What you are trying to achieve,is possible by :

function OBJ() {
    this.id = 0;
    this.arr = [0,0];
}

let obj1 = new OBJ();    
let obj2 = new OBJ(); 

because it creates a separate instance for each new created object i.e. each new created object has its own copy of id and arr.


Your approach would work fine for primitive data types,but not for non-primitive data types like Array.You are instantiating an array on the prototype without realizing that mutating that array will modify it for all instances.

obj1 and obj2 originally have reference to the same id and arr of the OBJ prototype.

obj1 / obj2 has its own new copy of id only when obj1.id / obj2.id is changed,otherwise they refer to the same id of OBJ's prototype.
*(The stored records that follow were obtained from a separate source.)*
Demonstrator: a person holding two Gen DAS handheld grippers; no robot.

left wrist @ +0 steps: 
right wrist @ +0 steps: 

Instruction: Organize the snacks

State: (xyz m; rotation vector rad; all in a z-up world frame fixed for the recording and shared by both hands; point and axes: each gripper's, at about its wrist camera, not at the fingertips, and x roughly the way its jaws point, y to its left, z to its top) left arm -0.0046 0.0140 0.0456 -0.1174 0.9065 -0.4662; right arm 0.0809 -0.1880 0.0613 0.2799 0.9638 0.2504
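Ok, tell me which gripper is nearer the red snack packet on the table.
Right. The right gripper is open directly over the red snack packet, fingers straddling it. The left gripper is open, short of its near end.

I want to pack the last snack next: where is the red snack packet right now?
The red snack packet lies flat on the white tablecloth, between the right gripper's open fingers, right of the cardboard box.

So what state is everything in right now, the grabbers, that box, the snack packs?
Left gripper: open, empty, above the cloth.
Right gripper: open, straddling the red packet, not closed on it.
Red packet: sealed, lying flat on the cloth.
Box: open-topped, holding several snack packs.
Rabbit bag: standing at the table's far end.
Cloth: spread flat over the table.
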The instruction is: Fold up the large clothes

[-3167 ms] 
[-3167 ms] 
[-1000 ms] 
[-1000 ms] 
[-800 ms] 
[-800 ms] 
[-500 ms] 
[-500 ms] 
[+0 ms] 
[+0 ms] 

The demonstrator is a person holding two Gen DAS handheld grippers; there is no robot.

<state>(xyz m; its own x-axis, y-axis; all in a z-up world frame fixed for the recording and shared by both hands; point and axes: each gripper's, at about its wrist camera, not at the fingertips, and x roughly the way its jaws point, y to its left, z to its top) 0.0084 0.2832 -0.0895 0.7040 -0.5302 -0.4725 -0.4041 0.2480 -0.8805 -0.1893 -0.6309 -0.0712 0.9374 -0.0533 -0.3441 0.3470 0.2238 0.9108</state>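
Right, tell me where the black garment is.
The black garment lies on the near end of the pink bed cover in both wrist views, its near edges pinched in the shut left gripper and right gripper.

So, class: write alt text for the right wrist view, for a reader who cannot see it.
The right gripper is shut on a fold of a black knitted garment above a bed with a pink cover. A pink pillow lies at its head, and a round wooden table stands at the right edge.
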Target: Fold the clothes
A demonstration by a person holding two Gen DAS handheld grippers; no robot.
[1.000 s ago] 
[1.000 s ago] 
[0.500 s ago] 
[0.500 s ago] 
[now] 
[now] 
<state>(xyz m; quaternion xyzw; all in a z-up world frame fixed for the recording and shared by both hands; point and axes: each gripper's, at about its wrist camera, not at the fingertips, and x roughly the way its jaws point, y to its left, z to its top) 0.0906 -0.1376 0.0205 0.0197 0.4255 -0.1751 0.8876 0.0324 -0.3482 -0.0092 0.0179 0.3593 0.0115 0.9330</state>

Now,this behaviour is only for primitive types. With non-primitive types i.e. Array , both obj1 and obj2 always refer to the same arr of the OBJ prototype.

Upvotes: 1

Ori Drori
Ori Drori

Reputation: 192317

Problem

When you use Object.create() to create an new object from OBJ, OBJ becomes the prototype of the new object. All methods and properties are taken from the prototype chain, unless the object overrides them by having it's own properties with the same name. Since the arr is a property of OBJ, all objects update, and display the same array.

Suggested Solution

You can convert arr to a getter that will check if arr is a property of the current object using Object.hasOwnProperty(), and if not, clone the prototypes array, and then return it.

//define simple object
var OBJ = {
  id: 0,
  _arr: [0, 0],
  get arr() {
    if(!this.hasOwnProperty('_arr')) this._arr = [...this._arr];
    
    return this._arr;
  }
};

//instantiate objects
let obj1 = Object.create(OBJ);
let obj2 = Object.create(OBJ);

//change members value
obj1.id = 1;
obj1.arr[0] = 1111;

obj2.id = 2;
obj2.arr[1] = 2222;

//verify changes
console.log(obj1.id); //id = 1 as expected
console.log(obj1.arr); //<--- expected [1111, 0000]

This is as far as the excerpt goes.